It is one year since the government launched the Kenyan blockchain and Artificial Intelligence report in a well-publicised event at the ministry of ICT. It is perhaps a good time to look back and reflect on what has been achieved or not over that period.
When one talks about blockchain, what comes to the mind of many is the money aspects made popular by the bitcoin crypto currency craze.
Whereas crypto currencies are the first demonstrated use case of the blockchain experiment, they represent a very small part of what is the full scope of possibilities within the blockchain space.
For some reason, Crypto currencies represents the most active communities in the blockchain space – despite the cautious circular from the Central Bank of Kenya warning commercial banks not to get involved in crypto-related activities.
Slightly related to Crypto currencies and perhaps more acceptable and clearly legal is the concept of tokenised assets.
A tokenised asset is any real-world asset that is converted into a digital value and placed onto a blockchain system for increased integrity and transparency in terms of its related record keeping and transactions.
The asset could be land, real estate, stocks, educational certificates, donations, voters’ election choice amongst other items of value that are prone to the risks of compromise instigated by the trusted party– insider threats as it were.
It is unfortunate that very little progress has been realised in the tokenised space despite its potential and obvious need and relevance since it responds to the question of corruption that continues to plague the country.
Several reasons could be behind this turn of events, but capacity building and willingness to tackle corruption or lack thereof tops the list.
Capacity building in blockchain technologies remains a challenge, with many blockchain enthusiasts more keen on how to trade in global crypto currencies rather than to create local blockchain solutions.
Nevertheless, the question remains as to whether the few blockchain solutions that have been prototyped can be taken up by decision makers who, more often than not, maybe beneficiaries of the prevailing centralised, easy-to-compromise ICT System.
On the other hand, AI seems to have a better uptake particularly within the private sector.
Be it in the financial, retail, transport, Telco or insurance sector, AI is being deployed in various forms to extract insights and predictions that are beneficial to enterprises.
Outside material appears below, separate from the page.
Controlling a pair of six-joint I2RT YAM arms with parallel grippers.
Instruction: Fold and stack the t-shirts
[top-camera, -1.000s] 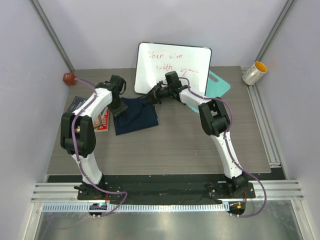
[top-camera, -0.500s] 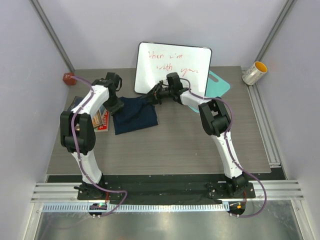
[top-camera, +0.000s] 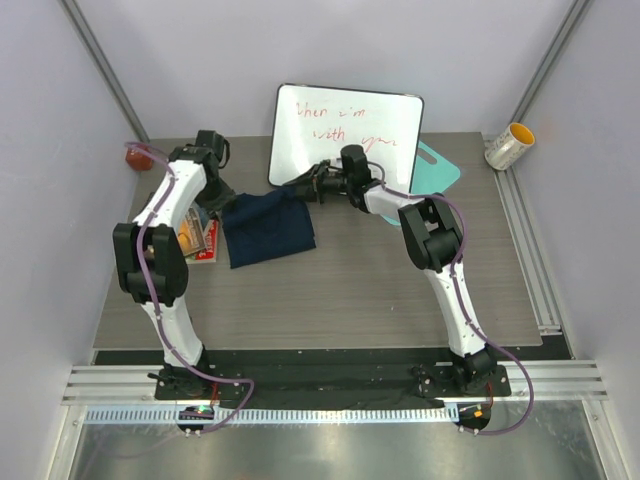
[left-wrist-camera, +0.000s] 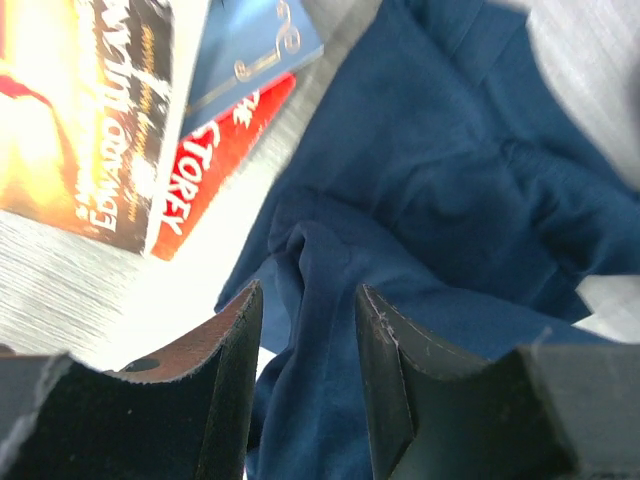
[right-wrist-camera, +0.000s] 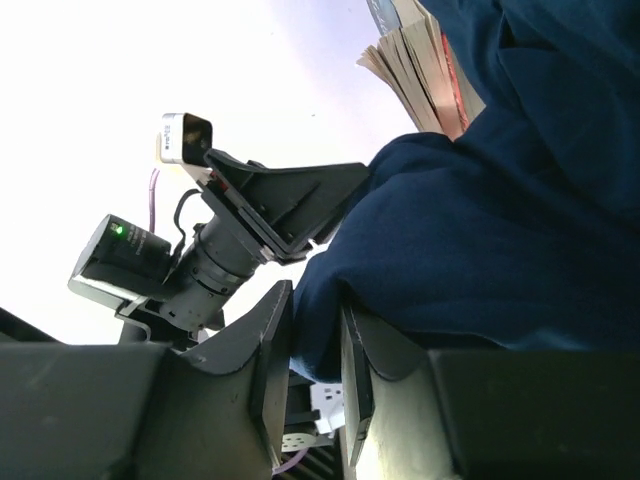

Using AI algorithms, enterprises are able to mine customer data to influence business decisions such as recommending new products for customers, discounts rates to be offered for each customer and which transactions are likely to be fraudulent.
Predictive analytics, as it is called, is currently becoming the norm rather than the exception, with the more experienced enterprises moving to the next level of AI use, going by the name Prescriptive Analytics.
Whereas predictive analytics estimate the probability of a future event happening, prescriptive analytics suggests what to do in order to make sure or guarantee that a future event does happen.
Essentially, prescriptive analytics gives your business insights while predictive analytics gives your business foresight. Unfortunately, these AI developments seem to be happening only in the private sector.
I am yet to see similar level of AI use in the public sector, despite the fact that public sector sits sectors such as education, health, security, transport and agriculture.
If we were to grade the performance of blockchain and AI initiatives since the launch of the report last year, we would reluctantly give a 50 per cent performance score. We have had mixed results with a lot of room for improvement.
Let us hope this coming financial year, we shall realise better performance in blockchain and AI adoption, particularly from the public sector.
Mr Walubengo is a lecturer at Multimedia University of Kenya, Faculty of Computing and IT.